College Corps will enable us to develop sustained, deep relationships in the community. Students who participate in College Corps will engage in service with a community-based organization over the course of a year and will do so in a supported cohort context. There's so much to be learned from the community, and I'm so glad that we're centering all our programming in equitable partnerships.

These programs aim to foster a spirit of discovery, which is the hallmark of not only research, but also of curiosity, and intellectual and cultural humility, as well a spirit of openness to whatever is in front of you.

Who will the School of Social Welfare be partnering with?

All of our partner programs exist at the nexus of research and practice. The School of Social Welfare, the School of Education, Public Health, the Public Service Center, the Law School, College of Natural Resources, and many other partners are eager to send their students into community-based organizations because they know that they'll come back with better insight into what really matters. Not only what really matters to students in terms of further illuminating their passions, interests and abilities, but also what is most meaningful to our neighboring East Bay communities – what makes the notions of social justice a reality, especially in the lives of those on the margins.

How do these projects tie into other DEIBJ efforts, both within Social Welfare and on the Berkeley campus?

We're at a crucial point as a society for reckoning with and supporting diversity, equity, inclusion, belonging and justice. It's also a time for our School — and for public institutions more broadly — to think critically about whether they are truly oriented toward social justice, and to operationalize those values with greater intentionality. College Corps enables us to do this by building service learning experiences that are community-based by design, and that fundamentally identify opportunities for improved quality of life — be it through climate action, food justice, education, or supporting the behavioral health and well-being of young people. So the youth equity initiative ties into and reflects our School's broad commitment to social justice.

How do these projects foster equity, both at UC Berkeley and in the broader community?

One of the amazing things about UC Berkeley and the UC system is that a lot of our students come directly from marginalized and/or low-income communities. College Corps and YEDI are really focused on not only supporting and nurturing equity at the community and statewide level, but also giving funding opportunities to students who may be low-income or first gen.

The College Corps tuition award and stipends help support students so that they have fewer barriers to participating fully in their college experience. Maybe they don't have to take on that second or third job, or they're less likely to take time off for financial reasons so they're more likely to graduate. The stipend for service learning allows students who otherwise would not be able to afford to do work like this to gain experience that might set them on high-impact career paths that are deeply fulfilling.

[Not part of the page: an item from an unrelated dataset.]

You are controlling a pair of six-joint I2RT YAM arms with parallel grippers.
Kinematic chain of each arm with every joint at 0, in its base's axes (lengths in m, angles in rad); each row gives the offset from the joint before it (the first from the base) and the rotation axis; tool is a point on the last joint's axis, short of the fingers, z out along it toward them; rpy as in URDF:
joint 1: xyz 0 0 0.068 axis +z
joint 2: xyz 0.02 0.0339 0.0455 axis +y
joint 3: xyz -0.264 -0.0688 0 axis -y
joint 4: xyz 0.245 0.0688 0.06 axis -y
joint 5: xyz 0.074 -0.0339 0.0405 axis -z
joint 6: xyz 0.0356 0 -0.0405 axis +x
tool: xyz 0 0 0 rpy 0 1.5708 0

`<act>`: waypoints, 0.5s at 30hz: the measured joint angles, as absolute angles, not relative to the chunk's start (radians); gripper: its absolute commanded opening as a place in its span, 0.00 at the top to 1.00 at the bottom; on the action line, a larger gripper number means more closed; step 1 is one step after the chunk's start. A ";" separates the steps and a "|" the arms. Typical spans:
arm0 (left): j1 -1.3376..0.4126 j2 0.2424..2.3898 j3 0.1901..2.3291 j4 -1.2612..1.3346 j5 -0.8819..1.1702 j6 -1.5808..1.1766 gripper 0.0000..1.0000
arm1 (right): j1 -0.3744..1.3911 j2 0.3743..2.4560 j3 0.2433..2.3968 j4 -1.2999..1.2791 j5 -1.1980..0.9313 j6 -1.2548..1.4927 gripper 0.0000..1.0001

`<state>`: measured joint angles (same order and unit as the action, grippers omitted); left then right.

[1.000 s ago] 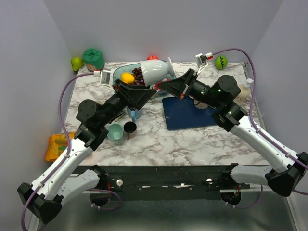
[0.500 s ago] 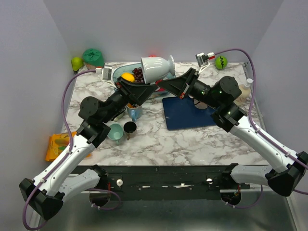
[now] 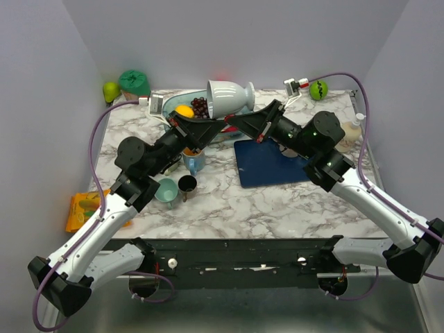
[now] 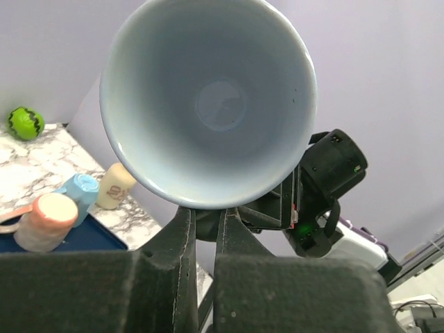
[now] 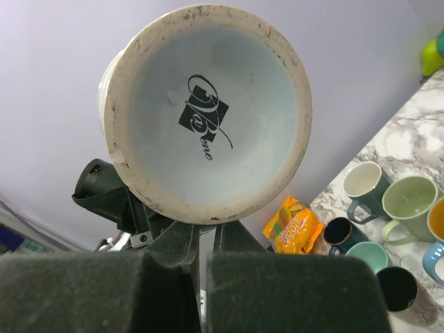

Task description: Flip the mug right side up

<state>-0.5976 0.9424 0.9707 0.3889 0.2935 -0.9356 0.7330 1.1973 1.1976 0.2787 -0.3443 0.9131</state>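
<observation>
The pale blue ceramic footed mug [image 3: 229, 96] hangs in the air above the far middle of the white marbled table [image 3: 277, 208]. It lies on its side, mouth toward 9 o'clock and foot toward 3 o'clock in the top view.

The left gripper [image 3: 212, 125] is clenched on the lower rim of the mouth. Its wrist view looks straight into the empty glazed hollow, and the fingers [image 4: 184, 236] pinch the rim at 6 o'clock. The right gripper [image 3: 231, 120] is clenched on the edge of the foot. Its wrist view shows the rough unglazed ring and a black printed logo, with the fingers [image 5: 182, 243] meeting the ring at 6 o'clock.

- **7 o'clock of the mug, below:** an oval light-blue bowl [image 3: 168, 104] holding an orange fruit [image 3: 184, 111] and dark grapes [image 3: 200, 105].
- **Farther along 7 o'clock:** a blue mug [image 3: 195, 162], a teal mug [image 3: 165, 191] and a small dark cup [image 3: 187, 183].
- **5 o'clock:** a dark blue rectangular mat [image 3: 267, 166].
- **3 o'clock:** a green ball [image 3: 318, 89].
- **9 o'clock:** a green pear [image 3: 111, 91].
- **8 o'clock:** an orange snack packet [image 3: 83, 209], beyond the table's left edge.
</observation>
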 measured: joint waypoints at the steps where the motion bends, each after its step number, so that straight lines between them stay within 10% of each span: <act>1: -0.598 0.942 0.972 0.375 0.290 -0.929 1.00 | 0.734 1.196 1.195 0.267 -0.336 0.913 0.76; 6: -0.601 0.939 0.984 0.258 0.260 -0.873 1.00 | 0.744 1.180 1.172 0.171 -0.250 0.895 0.47; 15: -0.598 0.949 1.036 -0.113 0.106 -0.700 1.00 | 0.763 1.075 1.119 -0.146 -0.013 0.881 0.43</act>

Programs like these — where students' lived experience is an asset in the work they do in communities and gives them insight into their research — also sends the message that students can bring their full selves, not only to Berkeley and the broader community, but also to the professional lives that they're developing.
Meeting with a lot of our grad students, these are the types of experiences that inspired them to pursue graduate degrees and professional pathways in social work and allied fields.

And this program is ambitious about supporting experiences that not only operationalize our values of equity for our students, but also empower our students, faculty, staff and community members to really move the needle forward, collectively.